Lauren didn’t like the idea of tagging along with Alex when he sounded so far from enthusiastic, but if she insisted on not going at this point, she would be shaming Tony and making things more awkward.

Why was Alex so reluctant to take her? Admittedly, a few of their conversations had been a bit...spirited, and their views on some subjects were not exactly simpatico, but on the whole he’d seemed to enjoy her company well enough. At any rate, he hadn’t seemed repulsed by her.

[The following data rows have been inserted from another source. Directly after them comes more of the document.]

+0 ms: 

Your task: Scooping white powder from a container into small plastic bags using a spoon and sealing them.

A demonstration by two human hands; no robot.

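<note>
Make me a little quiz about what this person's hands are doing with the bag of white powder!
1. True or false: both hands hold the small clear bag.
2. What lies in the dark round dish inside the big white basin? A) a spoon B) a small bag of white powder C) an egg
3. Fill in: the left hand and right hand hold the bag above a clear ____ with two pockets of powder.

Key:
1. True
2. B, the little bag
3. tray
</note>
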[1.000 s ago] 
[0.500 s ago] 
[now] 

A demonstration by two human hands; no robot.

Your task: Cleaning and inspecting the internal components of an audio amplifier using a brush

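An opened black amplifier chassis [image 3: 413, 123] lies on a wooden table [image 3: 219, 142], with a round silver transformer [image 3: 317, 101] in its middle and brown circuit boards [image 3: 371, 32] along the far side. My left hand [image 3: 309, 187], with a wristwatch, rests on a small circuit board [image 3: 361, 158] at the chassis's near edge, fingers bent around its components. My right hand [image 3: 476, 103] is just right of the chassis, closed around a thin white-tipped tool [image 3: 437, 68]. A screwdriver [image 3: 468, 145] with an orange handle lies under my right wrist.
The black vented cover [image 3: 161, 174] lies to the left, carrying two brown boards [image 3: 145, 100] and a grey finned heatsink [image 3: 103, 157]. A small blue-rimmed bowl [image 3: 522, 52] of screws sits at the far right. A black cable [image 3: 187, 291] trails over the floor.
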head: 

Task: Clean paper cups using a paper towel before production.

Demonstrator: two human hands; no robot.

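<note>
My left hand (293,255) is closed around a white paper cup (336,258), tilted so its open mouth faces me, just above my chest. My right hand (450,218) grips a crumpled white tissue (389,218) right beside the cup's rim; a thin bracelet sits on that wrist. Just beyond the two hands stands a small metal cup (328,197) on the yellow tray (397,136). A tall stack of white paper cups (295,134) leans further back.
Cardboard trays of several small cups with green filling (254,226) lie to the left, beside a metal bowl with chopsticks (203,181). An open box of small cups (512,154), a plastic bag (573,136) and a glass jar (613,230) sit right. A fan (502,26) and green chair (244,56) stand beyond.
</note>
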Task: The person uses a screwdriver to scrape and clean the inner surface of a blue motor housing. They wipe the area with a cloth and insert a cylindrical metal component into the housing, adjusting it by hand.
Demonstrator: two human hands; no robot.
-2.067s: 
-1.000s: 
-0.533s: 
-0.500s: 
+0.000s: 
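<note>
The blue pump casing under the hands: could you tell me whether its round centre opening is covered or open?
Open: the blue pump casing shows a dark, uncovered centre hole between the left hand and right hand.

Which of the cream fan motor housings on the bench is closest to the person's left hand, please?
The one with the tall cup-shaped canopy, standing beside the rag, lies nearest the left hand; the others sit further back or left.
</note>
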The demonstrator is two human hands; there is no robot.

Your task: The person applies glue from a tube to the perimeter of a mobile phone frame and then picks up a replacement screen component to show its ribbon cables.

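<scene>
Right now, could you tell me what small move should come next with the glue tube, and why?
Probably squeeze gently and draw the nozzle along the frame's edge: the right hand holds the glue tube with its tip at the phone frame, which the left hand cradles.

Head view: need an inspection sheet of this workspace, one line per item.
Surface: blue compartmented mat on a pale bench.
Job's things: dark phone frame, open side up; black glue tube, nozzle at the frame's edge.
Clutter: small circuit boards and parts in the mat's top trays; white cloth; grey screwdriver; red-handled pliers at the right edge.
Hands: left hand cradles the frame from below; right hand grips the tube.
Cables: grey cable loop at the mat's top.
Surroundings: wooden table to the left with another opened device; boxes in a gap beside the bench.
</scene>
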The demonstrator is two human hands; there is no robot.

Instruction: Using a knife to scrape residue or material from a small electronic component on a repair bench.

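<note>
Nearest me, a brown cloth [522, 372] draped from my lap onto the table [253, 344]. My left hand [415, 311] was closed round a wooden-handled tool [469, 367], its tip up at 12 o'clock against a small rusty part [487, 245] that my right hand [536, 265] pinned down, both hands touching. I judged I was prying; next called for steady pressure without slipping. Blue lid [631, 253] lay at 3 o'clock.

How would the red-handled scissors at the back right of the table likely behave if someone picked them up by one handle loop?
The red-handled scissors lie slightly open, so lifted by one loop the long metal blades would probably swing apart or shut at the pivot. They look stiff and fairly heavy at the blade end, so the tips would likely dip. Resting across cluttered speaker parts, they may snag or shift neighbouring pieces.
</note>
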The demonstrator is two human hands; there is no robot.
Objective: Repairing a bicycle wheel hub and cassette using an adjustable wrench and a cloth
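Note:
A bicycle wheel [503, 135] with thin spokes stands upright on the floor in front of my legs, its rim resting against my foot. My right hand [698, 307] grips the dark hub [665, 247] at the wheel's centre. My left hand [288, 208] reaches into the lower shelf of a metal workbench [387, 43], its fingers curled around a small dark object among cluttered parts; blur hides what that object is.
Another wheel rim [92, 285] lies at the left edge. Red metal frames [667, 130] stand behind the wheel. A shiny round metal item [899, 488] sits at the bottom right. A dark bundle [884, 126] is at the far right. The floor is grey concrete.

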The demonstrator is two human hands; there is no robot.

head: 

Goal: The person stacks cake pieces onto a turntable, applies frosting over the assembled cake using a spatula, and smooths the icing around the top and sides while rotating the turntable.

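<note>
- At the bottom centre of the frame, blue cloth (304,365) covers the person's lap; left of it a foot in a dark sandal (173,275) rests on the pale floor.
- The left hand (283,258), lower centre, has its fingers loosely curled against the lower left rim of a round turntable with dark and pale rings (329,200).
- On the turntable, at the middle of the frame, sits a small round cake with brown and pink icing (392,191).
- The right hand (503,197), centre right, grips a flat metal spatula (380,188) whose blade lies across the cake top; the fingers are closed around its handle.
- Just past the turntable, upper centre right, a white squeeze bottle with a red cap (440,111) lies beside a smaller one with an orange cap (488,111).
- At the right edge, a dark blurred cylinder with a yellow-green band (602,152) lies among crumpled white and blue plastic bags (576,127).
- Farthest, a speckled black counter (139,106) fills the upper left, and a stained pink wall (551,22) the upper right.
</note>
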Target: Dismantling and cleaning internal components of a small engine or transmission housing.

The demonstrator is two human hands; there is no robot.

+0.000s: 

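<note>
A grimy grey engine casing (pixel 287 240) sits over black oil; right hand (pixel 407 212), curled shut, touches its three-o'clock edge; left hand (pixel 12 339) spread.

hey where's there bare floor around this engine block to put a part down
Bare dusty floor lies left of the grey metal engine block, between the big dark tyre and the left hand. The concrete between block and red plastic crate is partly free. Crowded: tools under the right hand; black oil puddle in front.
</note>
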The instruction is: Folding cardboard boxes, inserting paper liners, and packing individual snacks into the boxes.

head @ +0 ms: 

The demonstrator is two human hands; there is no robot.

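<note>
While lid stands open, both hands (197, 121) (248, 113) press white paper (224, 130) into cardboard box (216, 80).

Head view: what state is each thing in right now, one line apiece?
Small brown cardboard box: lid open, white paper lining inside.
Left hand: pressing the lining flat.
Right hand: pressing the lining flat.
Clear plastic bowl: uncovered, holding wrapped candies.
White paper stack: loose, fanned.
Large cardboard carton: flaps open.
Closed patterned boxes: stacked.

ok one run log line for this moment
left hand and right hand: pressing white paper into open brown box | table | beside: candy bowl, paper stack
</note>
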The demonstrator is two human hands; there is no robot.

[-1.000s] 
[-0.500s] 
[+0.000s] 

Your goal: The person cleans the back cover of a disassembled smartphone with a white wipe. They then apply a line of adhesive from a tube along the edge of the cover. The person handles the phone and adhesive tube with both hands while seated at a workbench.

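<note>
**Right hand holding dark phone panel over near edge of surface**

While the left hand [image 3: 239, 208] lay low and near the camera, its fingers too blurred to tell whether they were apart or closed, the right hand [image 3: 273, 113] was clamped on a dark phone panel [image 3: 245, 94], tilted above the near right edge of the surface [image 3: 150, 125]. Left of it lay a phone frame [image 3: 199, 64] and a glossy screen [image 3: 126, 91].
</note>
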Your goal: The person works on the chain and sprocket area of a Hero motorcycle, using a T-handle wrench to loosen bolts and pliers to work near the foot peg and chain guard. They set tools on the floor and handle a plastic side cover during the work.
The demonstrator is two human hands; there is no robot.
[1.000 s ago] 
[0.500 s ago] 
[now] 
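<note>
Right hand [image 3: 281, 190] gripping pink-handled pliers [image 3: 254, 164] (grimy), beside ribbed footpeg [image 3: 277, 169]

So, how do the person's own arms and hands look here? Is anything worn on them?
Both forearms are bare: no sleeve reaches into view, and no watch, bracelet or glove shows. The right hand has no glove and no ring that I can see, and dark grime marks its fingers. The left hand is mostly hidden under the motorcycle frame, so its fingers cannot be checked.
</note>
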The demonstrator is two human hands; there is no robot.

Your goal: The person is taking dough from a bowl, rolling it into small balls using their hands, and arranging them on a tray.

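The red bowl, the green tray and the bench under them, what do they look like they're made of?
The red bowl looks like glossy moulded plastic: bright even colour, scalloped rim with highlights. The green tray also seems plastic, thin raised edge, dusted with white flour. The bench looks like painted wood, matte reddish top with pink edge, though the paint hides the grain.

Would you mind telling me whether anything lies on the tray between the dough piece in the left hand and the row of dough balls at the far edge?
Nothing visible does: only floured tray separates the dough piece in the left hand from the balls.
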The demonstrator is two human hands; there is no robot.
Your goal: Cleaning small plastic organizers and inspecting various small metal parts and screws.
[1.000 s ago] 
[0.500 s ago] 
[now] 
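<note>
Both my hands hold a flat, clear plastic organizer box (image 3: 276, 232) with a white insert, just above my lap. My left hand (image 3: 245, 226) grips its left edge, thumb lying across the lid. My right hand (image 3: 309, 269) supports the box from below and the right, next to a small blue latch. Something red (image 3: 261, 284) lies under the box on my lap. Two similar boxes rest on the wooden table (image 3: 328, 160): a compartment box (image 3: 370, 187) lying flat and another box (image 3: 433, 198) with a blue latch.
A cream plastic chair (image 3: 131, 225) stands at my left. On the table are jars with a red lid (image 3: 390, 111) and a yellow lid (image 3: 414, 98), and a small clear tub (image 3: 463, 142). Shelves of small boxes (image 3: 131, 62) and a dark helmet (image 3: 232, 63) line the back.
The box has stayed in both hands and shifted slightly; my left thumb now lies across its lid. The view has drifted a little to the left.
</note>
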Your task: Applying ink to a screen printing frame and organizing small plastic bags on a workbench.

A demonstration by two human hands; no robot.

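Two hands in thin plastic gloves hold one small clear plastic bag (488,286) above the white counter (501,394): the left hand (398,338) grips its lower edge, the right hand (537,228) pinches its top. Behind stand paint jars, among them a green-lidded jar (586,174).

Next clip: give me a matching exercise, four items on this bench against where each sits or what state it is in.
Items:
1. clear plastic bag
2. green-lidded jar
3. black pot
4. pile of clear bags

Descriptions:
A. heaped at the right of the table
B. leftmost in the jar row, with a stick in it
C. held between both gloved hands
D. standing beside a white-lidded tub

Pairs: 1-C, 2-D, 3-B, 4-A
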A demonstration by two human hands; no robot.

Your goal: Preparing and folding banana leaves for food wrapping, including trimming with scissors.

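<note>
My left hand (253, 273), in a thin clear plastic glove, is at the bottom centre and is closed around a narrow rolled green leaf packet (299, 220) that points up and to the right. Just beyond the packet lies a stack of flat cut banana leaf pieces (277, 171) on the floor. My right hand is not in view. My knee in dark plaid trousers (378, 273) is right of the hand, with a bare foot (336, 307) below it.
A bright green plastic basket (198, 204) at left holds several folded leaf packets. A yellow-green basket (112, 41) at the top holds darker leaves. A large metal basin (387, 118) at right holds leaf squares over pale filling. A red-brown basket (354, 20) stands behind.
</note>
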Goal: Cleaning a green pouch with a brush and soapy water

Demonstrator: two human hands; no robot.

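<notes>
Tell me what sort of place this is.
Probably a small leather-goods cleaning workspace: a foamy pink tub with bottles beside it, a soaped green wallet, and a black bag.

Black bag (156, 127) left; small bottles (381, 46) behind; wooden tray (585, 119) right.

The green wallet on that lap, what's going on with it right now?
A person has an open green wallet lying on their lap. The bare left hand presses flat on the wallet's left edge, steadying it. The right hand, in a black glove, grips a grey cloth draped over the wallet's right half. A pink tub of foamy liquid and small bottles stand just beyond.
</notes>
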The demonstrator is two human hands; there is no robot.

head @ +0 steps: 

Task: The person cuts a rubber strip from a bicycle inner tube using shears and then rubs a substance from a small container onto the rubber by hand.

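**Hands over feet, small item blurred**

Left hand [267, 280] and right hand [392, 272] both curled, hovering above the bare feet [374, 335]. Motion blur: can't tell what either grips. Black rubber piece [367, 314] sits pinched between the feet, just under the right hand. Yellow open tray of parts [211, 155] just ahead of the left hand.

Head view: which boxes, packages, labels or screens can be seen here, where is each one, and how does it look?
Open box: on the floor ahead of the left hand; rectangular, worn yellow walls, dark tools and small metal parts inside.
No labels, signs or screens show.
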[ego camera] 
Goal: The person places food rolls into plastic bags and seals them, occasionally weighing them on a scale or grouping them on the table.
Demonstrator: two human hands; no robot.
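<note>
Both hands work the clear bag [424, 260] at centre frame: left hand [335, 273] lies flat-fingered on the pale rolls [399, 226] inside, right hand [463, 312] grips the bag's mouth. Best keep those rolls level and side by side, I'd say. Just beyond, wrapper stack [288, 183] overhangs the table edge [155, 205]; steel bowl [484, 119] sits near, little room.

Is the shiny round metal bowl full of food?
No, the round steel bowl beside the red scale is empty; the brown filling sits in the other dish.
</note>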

Besides, he didn’t look so much annoyed as...embarrassed. Like he had something to hide.

Then it hit her. Alex had a girlfriend in the reenactor group that Tony didn’t know about.

Of course he did. A big handsome guy like Alex, so solid and hardworking and community-oriented—no way could he be single.

Maybe she wasn’t quite a girlfriend yet, just a girlfriend-in-the-making. In which case, having Lauren along would cramp his style.

Fine, then. She’d show him he had nothing to worry about from her. She’d give him plenty of space—acres of space. Really, he might have guessed as much. It wasn’t like she’d given him any reason to think she was interested in him.